TIA1 prevents skipping of a critical exon associated with spinal muscular atrophy.

Prevention of skipping of exon 7 during pre-mRNA splicing of Survival Motor Neuron 2 (SMN2) holds the promise for cure of spinal muscular atrophy (SMA), a leading genetic cause of infant mortality. Here, we report T-cell-restricted intracellular antigen 1 (TIA1) and TIA1-related (TIAR) proteins as intron-associated positive regulators of SMN2 exon 7 splicing. We show that TIA1/TIAR stimulate exon recognition in an entirely novel context in which intronic U-rich motifs are separated from the 5' splice site by overlapping inhibitory elements. TIA1 and TIAR are modular proteins with three N-terminal RNA recognition motifs (RRMs) and a C-terminal glutamine-rich (Q-rich) domain.
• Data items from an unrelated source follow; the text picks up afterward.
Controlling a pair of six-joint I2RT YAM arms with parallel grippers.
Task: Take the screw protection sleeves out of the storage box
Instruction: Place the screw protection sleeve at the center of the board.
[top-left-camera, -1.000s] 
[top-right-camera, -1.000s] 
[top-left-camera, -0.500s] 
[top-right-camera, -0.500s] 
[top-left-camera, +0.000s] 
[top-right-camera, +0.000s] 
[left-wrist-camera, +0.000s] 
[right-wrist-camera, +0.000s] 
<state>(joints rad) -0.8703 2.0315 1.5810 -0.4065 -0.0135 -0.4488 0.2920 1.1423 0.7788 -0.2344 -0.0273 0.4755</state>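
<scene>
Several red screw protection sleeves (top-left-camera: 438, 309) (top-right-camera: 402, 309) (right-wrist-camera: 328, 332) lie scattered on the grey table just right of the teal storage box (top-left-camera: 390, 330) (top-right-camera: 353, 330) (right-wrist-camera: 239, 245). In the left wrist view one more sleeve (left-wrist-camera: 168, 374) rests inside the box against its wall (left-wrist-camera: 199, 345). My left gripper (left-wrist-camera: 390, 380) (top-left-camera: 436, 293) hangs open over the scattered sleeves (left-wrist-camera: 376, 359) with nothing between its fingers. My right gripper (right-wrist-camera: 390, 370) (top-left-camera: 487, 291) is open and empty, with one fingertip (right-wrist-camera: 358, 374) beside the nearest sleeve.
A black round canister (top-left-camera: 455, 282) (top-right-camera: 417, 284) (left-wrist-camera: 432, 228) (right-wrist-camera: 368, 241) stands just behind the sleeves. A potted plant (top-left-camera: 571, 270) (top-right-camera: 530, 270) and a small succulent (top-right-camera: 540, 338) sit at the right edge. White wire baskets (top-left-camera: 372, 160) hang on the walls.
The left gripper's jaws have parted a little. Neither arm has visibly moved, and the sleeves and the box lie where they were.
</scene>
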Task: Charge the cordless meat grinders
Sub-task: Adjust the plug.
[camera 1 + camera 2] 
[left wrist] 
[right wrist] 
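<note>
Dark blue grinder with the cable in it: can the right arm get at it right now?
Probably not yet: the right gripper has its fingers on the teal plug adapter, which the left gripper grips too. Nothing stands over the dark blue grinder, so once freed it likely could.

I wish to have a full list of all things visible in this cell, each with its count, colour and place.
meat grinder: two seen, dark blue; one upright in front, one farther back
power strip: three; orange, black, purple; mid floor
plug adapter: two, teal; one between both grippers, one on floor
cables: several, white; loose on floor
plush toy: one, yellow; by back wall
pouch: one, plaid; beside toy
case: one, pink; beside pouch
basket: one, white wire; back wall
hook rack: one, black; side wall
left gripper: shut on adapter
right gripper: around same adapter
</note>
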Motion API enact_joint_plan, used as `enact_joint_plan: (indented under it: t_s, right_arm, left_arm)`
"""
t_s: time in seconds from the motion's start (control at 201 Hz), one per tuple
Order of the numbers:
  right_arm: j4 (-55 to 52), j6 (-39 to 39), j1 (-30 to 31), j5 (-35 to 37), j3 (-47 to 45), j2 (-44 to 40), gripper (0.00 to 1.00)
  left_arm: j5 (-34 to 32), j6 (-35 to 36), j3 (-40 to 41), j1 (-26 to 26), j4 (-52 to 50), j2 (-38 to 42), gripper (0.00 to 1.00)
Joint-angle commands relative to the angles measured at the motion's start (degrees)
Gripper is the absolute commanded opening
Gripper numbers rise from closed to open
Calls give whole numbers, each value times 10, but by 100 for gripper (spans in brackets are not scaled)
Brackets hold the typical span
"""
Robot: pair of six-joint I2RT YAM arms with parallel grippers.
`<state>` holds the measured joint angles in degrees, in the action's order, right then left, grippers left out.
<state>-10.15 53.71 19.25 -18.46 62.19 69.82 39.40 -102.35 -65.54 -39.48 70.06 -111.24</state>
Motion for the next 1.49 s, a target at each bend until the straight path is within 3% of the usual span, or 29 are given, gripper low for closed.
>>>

Our results reveal that any one RRM in combination with a Q domain is necessary and sufficient for TIA1-associated regulation of SMN2 exon 7 splicing in vivo. We also show that increased expression of TIA1 counteracts the inhibitory effect of polypyrimidine tract binding protein, a ubiquitously expressed factor recently implicated in regulation of SMN exon 7 splicing. Our findings expand the scope of TIA1/TIAR in genome-wide regulation of alternative splicing under normal and pathological conditions.